Envy is increasingly ascendant in our public life and politics, another sign of the Evil One’s growing influence.
Jealousy isn’t always wrong. God is a jealous God. Bad bad Leroy Brown “learned a lesson ’bout messin’ with the wife of a jealous man.” As well he should have.
Reminds me of the following by G.K. Chesterton in his book “Orthodoxy”, Chapter 3 – The Suicide of Thought
“The old humility was a spur that prevented a man from stopping; not a nail in his boot that prevented him from going on. For the old humility made a man doubtful about his efforts, which might make him work harder. But the new humility makes a man doubtful about his aims, which will make him stop working altogether.”
“Scoffers of old time were too proud to be convinced; but these are too humble to be convinced. The meek do inherit the earth; but the modern sceptics are too meek even to claim their inheritance. It is exactly this intellectual helplessness which is our second problem.”
Read the whole thing here:
http://www.cse.dmu.ac.uk/~mward/gkc/books/orthodoxy/ch3.html
Msgr. imagines Satan’s glee; “My perversion of them is almost complete. They are ashamed of their glory and they glory in their shame.”
Excellent!!! I had not thought of it that way, but how true!

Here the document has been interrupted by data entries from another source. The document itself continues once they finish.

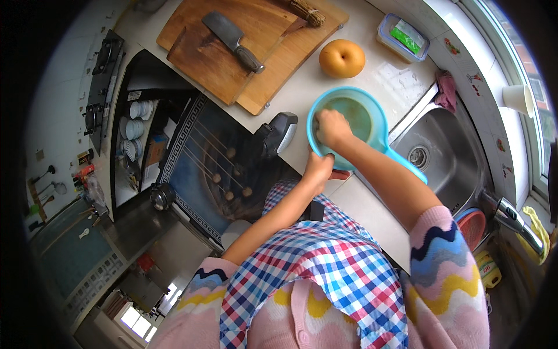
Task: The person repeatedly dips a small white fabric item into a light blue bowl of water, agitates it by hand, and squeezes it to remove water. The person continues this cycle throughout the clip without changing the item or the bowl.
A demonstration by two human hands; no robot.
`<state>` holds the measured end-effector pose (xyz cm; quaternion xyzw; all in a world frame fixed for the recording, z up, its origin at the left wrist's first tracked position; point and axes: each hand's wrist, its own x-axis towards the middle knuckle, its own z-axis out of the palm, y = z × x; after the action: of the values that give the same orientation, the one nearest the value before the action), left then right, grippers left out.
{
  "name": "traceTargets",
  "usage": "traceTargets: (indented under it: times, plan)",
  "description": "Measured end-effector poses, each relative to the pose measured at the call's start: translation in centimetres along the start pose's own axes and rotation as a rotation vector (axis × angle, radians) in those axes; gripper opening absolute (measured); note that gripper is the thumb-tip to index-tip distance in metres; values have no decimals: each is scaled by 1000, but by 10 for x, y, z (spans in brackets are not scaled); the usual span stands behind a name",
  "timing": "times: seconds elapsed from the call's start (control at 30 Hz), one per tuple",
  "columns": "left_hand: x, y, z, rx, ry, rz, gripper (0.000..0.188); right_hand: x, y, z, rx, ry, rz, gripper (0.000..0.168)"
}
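A turquoise plastic water dipper [381, 118] with a long handle stands on the light countertop, its handle reaching over the sink's edge. My left hand [320, 168] grips its near rim. My right hand [333, 126] is down inside it, by the left inner wall, with fingers curled. The fingertips are hidden, so whether they hold anything cannot be told. The dipper's inside looks greenish and cloudy, like water. Just beyond the dipper sits a round orange-yellow fruit [342, 59], dimpled on top.
A cleaver [231, 39] lies on stacked wooden cutting boards [270, 83], near a bundled-twig brush [307, 12]. A clip-lid container [403, 37] stands by the windowsill. To the right are a steel sink [449, 148] and a faucet [514, 218]. A black-and-silver object [277, 133] adjoins the counter edge.
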<state>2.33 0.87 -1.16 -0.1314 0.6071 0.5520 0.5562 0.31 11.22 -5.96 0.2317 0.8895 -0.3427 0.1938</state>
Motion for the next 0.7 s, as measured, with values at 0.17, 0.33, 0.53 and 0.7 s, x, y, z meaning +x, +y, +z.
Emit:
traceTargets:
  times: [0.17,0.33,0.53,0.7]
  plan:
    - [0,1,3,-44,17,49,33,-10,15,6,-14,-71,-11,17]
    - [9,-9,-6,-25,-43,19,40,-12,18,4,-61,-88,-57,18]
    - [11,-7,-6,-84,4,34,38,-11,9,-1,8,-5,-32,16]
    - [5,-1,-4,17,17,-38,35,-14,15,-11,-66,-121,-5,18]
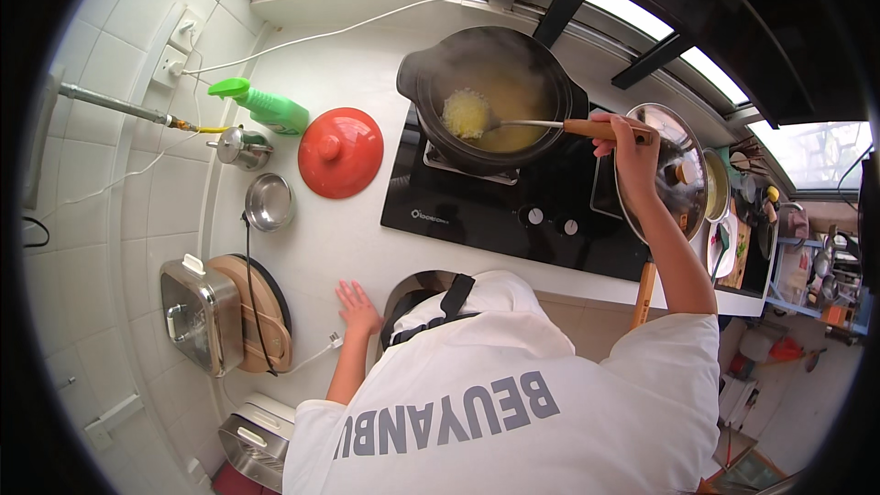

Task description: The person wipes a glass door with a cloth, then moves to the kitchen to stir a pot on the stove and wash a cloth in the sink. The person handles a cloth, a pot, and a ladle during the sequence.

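My right hand [634, 151] grips the brown wooden handle of a metal ladle [533, 124]. The ladle's bowl is inside a dark two-handled casserole pot [576, 93], heaped with pale yellow, grainy food [467, 113]. Steam rises from the yellowish liquid [526, 89] around it. The pot stands on the left burner of a black glass gas hob [474, 210]. My left hand [359, 308] rests on the white counter [330, 237], fingers spread and holding nothing. Beyond it on the counter lies a domed red lid [340, 152].
A green spray bottle [271, 108], a lidded steel pot [244, 148] and a steel bowl [269, 202] line the left wall. Cutting boards [258, 309] lean by a steel box appliance [199, 316]. A glass lid [670, 179] is right of my forearm. A white cable [364, 22] crosses behind.
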Demonstrator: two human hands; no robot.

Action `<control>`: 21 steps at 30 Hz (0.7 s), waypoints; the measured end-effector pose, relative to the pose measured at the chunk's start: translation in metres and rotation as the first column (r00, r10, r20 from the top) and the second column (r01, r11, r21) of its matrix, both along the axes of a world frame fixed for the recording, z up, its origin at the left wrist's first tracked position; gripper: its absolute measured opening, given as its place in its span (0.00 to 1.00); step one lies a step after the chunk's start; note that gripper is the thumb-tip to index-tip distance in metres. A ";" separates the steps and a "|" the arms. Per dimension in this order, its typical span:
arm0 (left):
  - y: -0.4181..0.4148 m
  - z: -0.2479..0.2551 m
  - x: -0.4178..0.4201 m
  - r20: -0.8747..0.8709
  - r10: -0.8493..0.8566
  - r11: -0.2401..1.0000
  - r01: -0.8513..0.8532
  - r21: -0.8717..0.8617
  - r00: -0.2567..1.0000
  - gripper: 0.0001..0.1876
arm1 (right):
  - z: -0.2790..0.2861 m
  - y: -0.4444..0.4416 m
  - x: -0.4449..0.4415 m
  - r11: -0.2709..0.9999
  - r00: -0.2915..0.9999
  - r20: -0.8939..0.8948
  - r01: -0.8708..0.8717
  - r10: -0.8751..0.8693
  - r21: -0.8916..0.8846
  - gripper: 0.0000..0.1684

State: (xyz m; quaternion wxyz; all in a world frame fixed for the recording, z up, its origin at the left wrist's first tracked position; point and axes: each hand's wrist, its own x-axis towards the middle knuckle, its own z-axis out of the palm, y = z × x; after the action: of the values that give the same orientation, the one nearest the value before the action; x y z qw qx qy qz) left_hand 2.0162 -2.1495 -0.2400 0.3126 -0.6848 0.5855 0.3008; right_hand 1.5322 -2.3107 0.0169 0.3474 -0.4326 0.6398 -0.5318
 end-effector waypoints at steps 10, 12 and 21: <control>-0.001 0.001 -0.001 0.009 -0.001 1.000 0.001 0.011 1.000 0.64 | 0.010 0.010 -0.002 0.994 0.995 -0.079 0.057 -0.064 -0.093 0.14; -0.002 0.002 -0.001 0.004 -0.004 1.000 0.004 0.014 1.000 0.64 | 0.006 0.010 -0.002 0.986 0.985 -0.173 -0.023 -0.006 -0.166 0.11; -0.002 0.000 -0.001 0.028 -0.050 0.999 0.050 0.014 0.998 0.66 | 0.008 -0.016 -0.010 0.709 0.126 -0.978 -0.704 0.168 0.031 0.22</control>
State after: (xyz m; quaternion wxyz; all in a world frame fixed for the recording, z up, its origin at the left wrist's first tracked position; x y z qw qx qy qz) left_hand 2.0154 -2.1510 -0.2396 0.3330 -0.6721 0.5959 0.2870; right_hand 1.5219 -2.3266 0.0245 -0.0635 -0.8956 0.4076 -0.1667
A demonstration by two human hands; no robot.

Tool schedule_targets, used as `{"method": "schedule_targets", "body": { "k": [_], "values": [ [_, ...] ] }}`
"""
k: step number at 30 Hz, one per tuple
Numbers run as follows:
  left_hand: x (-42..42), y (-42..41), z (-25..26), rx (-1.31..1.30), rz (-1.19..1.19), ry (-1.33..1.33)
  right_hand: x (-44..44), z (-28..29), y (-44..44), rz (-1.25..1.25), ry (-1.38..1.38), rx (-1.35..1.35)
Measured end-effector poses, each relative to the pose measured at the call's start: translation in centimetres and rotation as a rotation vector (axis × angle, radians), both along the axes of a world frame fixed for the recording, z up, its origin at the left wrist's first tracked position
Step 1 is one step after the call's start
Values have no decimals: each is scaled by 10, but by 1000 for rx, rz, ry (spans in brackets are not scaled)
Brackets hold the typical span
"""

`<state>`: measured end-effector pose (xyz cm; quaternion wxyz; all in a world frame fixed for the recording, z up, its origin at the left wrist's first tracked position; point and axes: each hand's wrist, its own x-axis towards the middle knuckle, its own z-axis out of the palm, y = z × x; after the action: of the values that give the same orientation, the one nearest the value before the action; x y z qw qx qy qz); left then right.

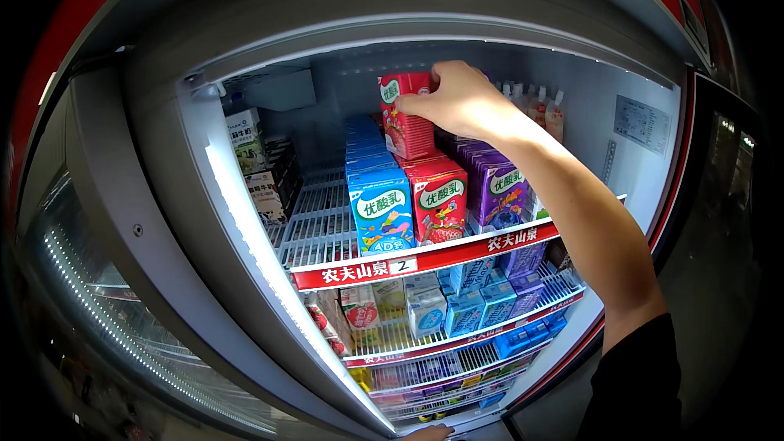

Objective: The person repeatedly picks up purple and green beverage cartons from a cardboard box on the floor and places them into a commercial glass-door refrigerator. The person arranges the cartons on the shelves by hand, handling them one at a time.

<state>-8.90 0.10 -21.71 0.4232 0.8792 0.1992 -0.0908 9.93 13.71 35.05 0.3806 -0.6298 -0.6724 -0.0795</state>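
My right hand (pixel 456 98) reaches into an upright display fridge and grips a red drink carton (pixel 411 131) between thumb and fingers. The carton is upright, slightly tilted, above a row of matching red cartons (pixel 440 205) on the top visible shelf; whether its base touches them I cannot tell. To the left of that row stand blue cartons (pixel 383 217), and to the right purple cartons (pixel 499 196), partly hidden by my forearm. My left hand (pixel 430 433) shows only in part at the bottom edge of the view. Its fingers and anything it may hold are unclear.
The wire shelf (pixel 318 202) has a red front strip (pixel 453 254). Black-and-white milk cartons (pixel 264 196) stand at its left, capped pouches (pixel 554 113) at the back right. Lower shelves hold more cartons (pixel 427 312). The open fridge door (pixel 138 229) is at the left.
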Motion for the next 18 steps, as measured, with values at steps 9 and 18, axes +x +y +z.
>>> {"method": "schedule_targets", "body": {
  "k": [9, 18],
  "values": [
    [20, 8, -18, 26, 34, 3, 1, 20, -1, 123, 27, -272],
    [40, 17, -2, -7, 64, 60, 24, 34, 31, 141, -104, -204]
  ]
}}
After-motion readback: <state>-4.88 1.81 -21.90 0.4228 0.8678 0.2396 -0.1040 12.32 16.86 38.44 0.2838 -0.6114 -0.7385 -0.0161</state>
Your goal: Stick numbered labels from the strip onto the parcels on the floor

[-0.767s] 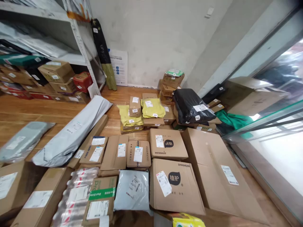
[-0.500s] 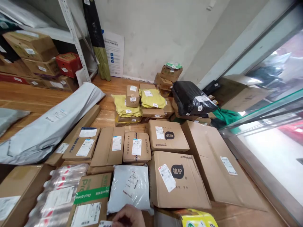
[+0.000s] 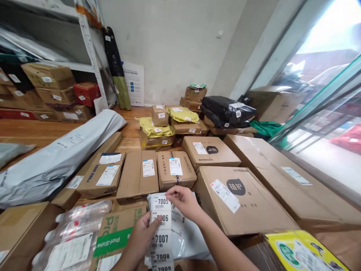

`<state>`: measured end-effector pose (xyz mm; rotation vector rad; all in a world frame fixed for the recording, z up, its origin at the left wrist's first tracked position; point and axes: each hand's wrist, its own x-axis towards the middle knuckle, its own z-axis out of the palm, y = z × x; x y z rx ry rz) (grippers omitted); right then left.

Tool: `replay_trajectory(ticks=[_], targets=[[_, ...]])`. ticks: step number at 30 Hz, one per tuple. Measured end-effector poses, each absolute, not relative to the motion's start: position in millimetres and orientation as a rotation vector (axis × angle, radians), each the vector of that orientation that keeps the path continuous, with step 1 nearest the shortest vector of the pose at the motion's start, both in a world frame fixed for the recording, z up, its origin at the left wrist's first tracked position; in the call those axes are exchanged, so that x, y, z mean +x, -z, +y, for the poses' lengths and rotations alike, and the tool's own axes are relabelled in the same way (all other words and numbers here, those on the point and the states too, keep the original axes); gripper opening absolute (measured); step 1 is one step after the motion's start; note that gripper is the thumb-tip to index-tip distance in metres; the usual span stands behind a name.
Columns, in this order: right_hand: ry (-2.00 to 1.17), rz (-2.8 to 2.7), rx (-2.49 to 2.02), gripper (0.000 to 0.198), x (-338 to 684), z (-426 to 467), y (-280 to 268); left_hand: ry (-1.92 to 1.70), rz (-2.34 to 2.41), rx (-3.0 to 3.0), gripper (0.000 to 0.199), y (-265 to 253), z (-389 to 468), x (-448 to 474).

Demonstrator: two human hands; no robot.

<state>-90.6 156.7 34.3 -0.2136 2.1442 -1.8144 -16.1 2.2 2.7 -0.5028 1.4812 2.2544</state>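
A strip of numbered barcode labels point(image 3: 161, 233) hangs upright low in the middle of the view, its tags reading 7005, a partly covered one ending in 06, 7007, 7008 and 7009 from top to bottom, five in all that can be counted. The left hand point(image 3: 140, 238) comes up from below with the palm turned toward the strip and its thumb pressed across the second tag, clamping the strip from the left side. The right hand point(image 3: 183, 201) reaches in from the lower right along a bare forearm, its fingertips pinching the upper right corner of the top tag. Just behind the strip lies a white poly mailer point(image 3: 187, 235), and beside it on the left a carton with a green Prot-Slow band point(image 3: 117, 235). Right of the hands sit two cartons printed with a dark round logo, the near one point(image 3: 242, 203) and the far one point(image 3: 210, 152), with a long flat carton point(image 3: 284, 177) beyond them against the glass door point(image 3: 324, 124). Three smaller labelled cartons point(image 3: 138, 177) stand in a row further back, next to a long grey-wrapped parcel point(image 3: 59, 158). Everything rests on a wooden floor point(image 3: 34, 130), with a metal shelf rack point(image 3: 90, 56) of boxes on the left and a pale wall point(image 3: 175, 49) behind.
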Motion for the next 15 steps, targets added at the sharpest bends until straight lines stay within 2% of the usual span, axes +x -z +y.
replay_trajectory(ticks=[5, 8, 12, 15], targets=[[1.762, 2.186, -0.261, 0.02, -71.9, 151.3, -40.9, -2.297, 1.437, -0.382, 0.066, 0.7, -5.4, 3.4], [1.739, 2.176, -0.27, 0.025, -69.1, 147.9, -35.2, -2.341, 1.407, -0.357, 0.071, 5.1, -9.0, 9.9], [1.725, 2.156, -0.263, 0.039, -70.7, 142.2, -8.1, -2.264, 1.579, -0.415, 0.071, 21.3, -12.2, 9.2], [1.735, 2.161, -0.208, 0.04, -73.7, 142.0, 26.8, -2.05, 1.853, -0.528, 0.07, 43.9, -10.8, 10.6]])
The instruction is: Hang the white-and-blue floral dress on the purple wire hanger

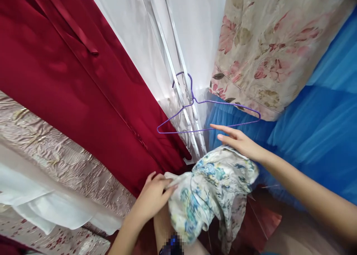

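A purple clothes hanger point(228, 103) hangs by its hook on a white metal rail. Below it is a crumpled white floral garment point(214, 173) with blue, green and yellow patterns, slightly blurred. My left hand point(156, 191) pinches its left edge between thumb and fingers. At the garment's upper right edge is my right hand point(237, 140), with two digits stretched toward the hanger's bottom bar. The cloth hangs against this hand, its other fingers hidden behind it. Whether the fingertip touches the bar is hard to tell.
White metal rails point(167, 43) slant down the middle. Dark red fabric point(83, 80) hangs at the left, above textured beige cloth point(64, 158) and white fabric point(50, 199). Beige floral fabric point(259, 50) and blue tulle point(320, 136) hang at the right.
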Demonstrator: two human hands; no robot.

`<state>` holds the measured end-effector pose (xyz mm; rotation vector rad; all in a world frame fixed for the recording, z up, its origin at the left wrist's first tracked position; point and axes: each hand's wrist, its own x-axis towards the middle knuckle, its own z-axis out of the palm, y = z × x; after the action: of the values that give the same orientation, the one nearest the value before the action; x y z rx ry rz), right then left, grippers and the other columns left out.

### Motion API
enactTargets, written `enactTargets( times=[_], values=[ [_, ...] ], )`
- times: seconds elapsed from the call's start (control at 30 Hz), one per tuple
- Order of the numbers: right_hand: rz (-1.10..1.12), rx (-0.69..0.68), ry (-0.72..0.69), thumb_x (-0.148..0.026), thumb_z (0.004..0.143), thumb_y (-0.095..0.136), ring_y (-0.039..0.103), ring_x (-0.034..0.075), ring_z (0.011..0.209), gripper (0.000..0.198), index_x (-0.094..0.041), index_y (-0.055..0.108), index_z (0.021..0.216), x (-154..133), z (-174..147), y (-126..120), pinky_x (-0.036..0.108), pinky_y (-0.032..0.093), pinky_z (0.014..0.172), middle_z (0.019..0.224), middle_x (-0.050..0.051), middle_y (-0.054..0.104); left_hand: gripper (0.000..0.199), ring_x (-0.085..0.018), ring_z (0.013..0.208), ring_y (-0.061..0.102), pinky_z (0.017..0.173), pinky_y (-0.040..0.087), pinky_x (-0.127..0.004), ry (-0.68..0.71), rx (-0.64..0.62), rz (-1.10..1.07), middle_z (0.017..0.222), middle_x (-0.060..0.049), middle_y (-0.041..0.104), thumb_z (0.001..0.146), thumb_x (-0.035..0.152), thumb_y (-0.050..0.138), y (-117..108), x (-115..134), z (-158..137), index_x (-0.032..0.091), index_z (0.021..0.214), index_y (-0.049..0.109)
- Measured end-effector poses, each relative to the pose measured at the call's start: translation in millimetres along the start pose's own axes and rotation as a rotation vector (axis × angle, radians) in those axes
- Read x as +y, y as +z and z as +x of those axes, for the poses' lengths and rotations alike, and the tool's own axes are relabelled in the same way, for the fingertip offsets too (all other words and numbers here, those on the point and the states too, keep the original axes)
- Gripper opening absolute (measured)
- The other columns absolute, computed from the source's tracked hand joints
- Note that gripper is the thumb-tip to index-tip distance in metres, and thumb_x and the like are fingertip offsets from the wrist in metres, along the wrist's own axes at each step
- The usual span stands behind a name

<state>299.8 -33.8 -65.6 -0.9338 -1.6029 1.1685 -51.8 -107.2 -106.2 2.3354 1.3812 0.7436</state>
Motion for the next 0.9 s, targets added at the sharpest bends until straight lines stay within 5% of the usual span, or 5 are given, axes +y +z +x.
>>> enactTargets(
  times=[0.17,0.37,0.5,0.7,0.9],
  values=[
    [-0.282,-0.031,-0.08,-0.042,0.093,0.06,0.032,0.011,0.044,0.064,-0.02,0.044,0.151,27.1,24.8,17.7,0.022,0.022,0.043,0.049,-0.008,0.04,0.017,-0.03,0.089,0.056,0.1,0.035,-0.043,-0.121,0.324,0.061,0.086,-0.006,0.075,0.069,0.034,0.082,-18.4,-40.6,15.4,0.028,0.084,0.076],
    [-0.529,-0.1,-0.066,-0.04,0.097,0.053,0.042,0.013,0.048,0.059,-0.028,0.039,0.153,20.3,17.7,14.7,0.023,0.028,0.049,0.051,-0.008,0.046,0.038,-0.033,0.11,0.046,0.092,0.039,-0.048,-0.295,0.111,0.575,0.141,-0.01,0.057,0.098,0.041,0.042,-61.1,-12.5,52.6,0.024,0.124,0.063],
    [-0.548,-0.13,-0.054,-0.044,0.1,0.047,0.044,0.014,0.049,0.055,-0.028,0.039,0.152,9.4,9.6,15.5,0.024,0.029,0.05,0.052,-0.008,0.046,0.041,-0.034,0.112,0.045,0.09,0.041,-0.05,-0.247,0.16,0.681,0.142,-0.014,0.055,0.099,0.04,0.039,-77.5,3.2,83.0,0.019,0.13,0.056],
    [-0.565,-0.134,-0.073,-0.05,0.1,0.046,0.045,0.014,0.051,0.054,-0.026,0.046,0.148,6.4,-0.7,21.9,0.025,0.03,0.052,0.052,-0.007,0.044,0.028,-0.034,0.114,0.045,0.094,0.042,-0.05,-0.027,0.289,0.698,0.146,-0.005,0.055,0.099,0.036,0.042,-81.7,20.2,94.1,0.02,0.088,0.061],
    [-0.505,-0.144,-0.076,-0.049,0.099,0.047,0.04,0.013,0.049,0.05,-0.025,0.053,0.144,7.5,-4.9,28.6,0.024,0.025,0.049,0.05,-0.007,0.039,0.024,-0.025,0.11,0.061,0.098,0.048,-0.038,0.117,0.402,0.51,0.136,-0.005,0.063,0.1,0.032,0.047,-72.7,43.7,100.3,0.02,0.105,0.067]
  ],
)
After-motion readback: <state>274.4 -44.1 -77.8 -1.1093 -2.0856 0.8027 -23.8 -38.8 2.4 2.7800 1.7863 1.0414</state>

I was in the circle of kids who were the top students in my small high school. The guy who ended up Valedictorian was a friend of mine. The girl who was the Salutatorian was my best friend. I was way down at number 29 in the class of 450. These kids were not only number 1 & 2, they were among the nicest people I ever met. The guy was funny as heck. He was on the track team, and although kind of short (5’9″), he was good enough to make the basketball team and play. The girl played the violin, and although she was deaf in one ear, sang beautifully. She was modest, and very pretty. They both got parts in the senior play.
Neither of them has a conceited or arrogant bone in their body. They helped anyone who asked them. I was proud to be their friend, and proud they achieved what they did. I felt proud they considered me a friend too. Far from envy, I rejoiced when they received their honors. It made me want to strive to be as good as they were.
Msgr., I have benefited very much from your writings regarding envy, and I am glad now I know clearly what distinguishes it from jealousy. And I can see the malice behind envy, and how demonic it is. It has helped so much to understand this.